An exact copy of the listing is needed, with every line kept.

** Opening SUPPLIED DATA block **

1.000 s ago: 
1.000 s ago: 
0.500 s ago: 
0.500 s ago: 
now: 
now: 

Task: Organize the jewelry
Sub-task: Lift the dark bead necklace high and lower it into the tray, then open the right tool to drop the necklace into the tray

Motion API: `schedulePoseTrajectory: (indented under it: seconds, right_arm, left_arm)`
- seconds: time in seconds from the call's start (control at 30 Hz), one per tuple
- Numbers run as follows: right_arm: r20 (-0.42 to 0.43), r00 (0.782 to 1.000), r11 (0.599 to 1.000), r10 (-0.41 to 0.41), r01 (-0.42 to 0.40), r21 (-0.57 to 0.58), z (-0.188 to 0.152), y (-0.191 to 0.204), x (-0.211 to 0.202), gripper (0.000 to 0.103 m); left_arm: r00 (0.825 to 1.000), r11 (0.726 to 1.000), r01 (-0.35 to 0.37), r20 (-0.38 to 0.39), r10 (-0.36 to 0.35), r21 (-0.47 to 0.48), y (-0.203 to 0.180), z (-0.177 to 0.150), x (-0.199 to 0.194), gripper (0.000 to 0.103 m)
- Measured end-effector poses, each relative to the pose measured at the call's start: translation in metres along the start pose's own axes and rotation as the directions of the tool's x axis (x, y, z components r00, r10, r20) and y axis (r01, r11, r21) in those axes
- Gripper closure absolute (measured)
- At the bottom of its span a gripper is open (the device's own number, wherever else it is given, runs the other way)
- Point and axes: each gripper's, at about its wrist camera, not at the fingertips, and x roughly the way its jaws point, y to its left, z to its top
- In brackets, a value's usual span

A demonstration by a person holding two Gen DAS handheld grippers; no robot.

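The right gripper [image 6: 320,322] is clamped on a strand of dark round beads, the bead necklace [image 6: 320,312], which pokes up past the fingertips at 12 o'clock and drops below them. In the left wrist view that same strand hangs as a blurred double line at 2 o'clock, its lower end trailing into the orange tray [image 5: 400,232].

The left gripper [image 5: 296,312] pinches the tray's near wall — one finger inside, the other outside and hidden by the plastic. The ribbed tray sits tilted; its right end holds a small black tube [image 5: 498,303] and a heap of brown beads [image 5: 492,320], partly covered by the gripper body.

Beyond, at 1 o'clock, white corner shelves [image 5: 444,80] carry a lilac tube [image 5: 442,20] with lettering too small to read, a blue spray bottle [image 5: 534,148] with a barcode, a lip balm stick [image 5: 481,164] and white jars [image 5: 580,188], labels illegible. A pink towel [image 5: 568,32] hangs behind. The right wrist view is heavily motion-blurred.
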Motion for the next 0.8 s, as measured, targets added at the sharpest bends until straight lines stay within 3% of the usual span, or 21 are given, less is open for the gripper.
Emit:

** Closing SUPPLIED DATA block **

RESULT:
1.000 s ago: 
1.000 s ago: 
0.500 s ago: 
0.500 s ago: 
now: 
now: 

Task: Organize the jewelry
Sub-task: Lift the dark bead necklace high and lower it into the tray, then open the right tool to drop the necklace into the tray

Motion API: `schedulePoseTrajectory: (indented under it: seconds, right_arm, left_arm)`
- seconds: time in seconds from the call's start (control at 30 Hz), one per tuple
- Numbers run as follows: right_arm: r20 (-0.42 to 0.43), r00 (0.782 to 1.000), r11 (0.599 to 1.000), r10 (-0.41 to 0.41), r01 (-0.42 to 0.40), r21 (-0.57 to 0.58), z (-0.188 to 0.152), y (-0.191 to 0.204), x (-0.211 to 0.202), gripper (0.000 to 0.103 m); left_arm: r00 (0.825 to 1.000), r11 (0.726 to 1.000), r01 (-0.35 to 0.37), r20 (-0.38 to 0.39), r10 (-0.36 to 0.35), r21 (-0.47 to 0.48), y (-0.203 to 0.180), z (-0.177 to 0.150), x (-0.199 to 0.194), gripper (0.000 to 0.103 m)
- Measured end-effector poses, each relative to the pose measured at the call's start: translation in metres along the start pose's own axes and rotation as the directions of the tool's x axis (x, y, z components r00, r10, r20) and y axis (r01, r11, r21) in those axes
- Gripper closure absolute (measured)
- At the bottom of its span a gripper is open (the device's own number, wherever else it is given, runs the other way)
- Point and axes: each gripper's, at about its wrist camera, not at the fingertips, and x roughly the way its jaws point, y to its left, z to its top
- In brackets, a value's usual span

A demonstration by a person holding two Gen DAS handheld grippers; no robot.

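The right gripper [image 6: 320,322] is clamped on a strand of dark round beads, the bead necklace [image 6: 320,312], which pokes up past the fingertips at 12 o'clock and drops below them. In the left wrist view that same strand hangs as a blurred double line at 2 o'clock, its lower end trailing into the orange tray [image 5: 400,232].

The left gripper [image 5: 296,312] pinches the tray's near wall — one finger inside, the other outside and hidden by the plastic. The ribbed tray sits tilted; its right end holds a small black tube [image 5: 498,303] and a heap of brown beads [image 5: 492,320], partly covered by the gripper body.

Beyond, at 1 o'clock, white corner shelves [image 5: 444,80] carry a lilac tube [image 5: 442,20] with lettering too small to read, a blue spray bottle [image 5: 534,148] with a barcode, a lip balm stick [image 5: 481,164] and white jars [image 5: 580,188], labels illegible. A pink towel [image 5: 568,32] hangs behind. The right wrist view is heavily motion-blurred.
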Motion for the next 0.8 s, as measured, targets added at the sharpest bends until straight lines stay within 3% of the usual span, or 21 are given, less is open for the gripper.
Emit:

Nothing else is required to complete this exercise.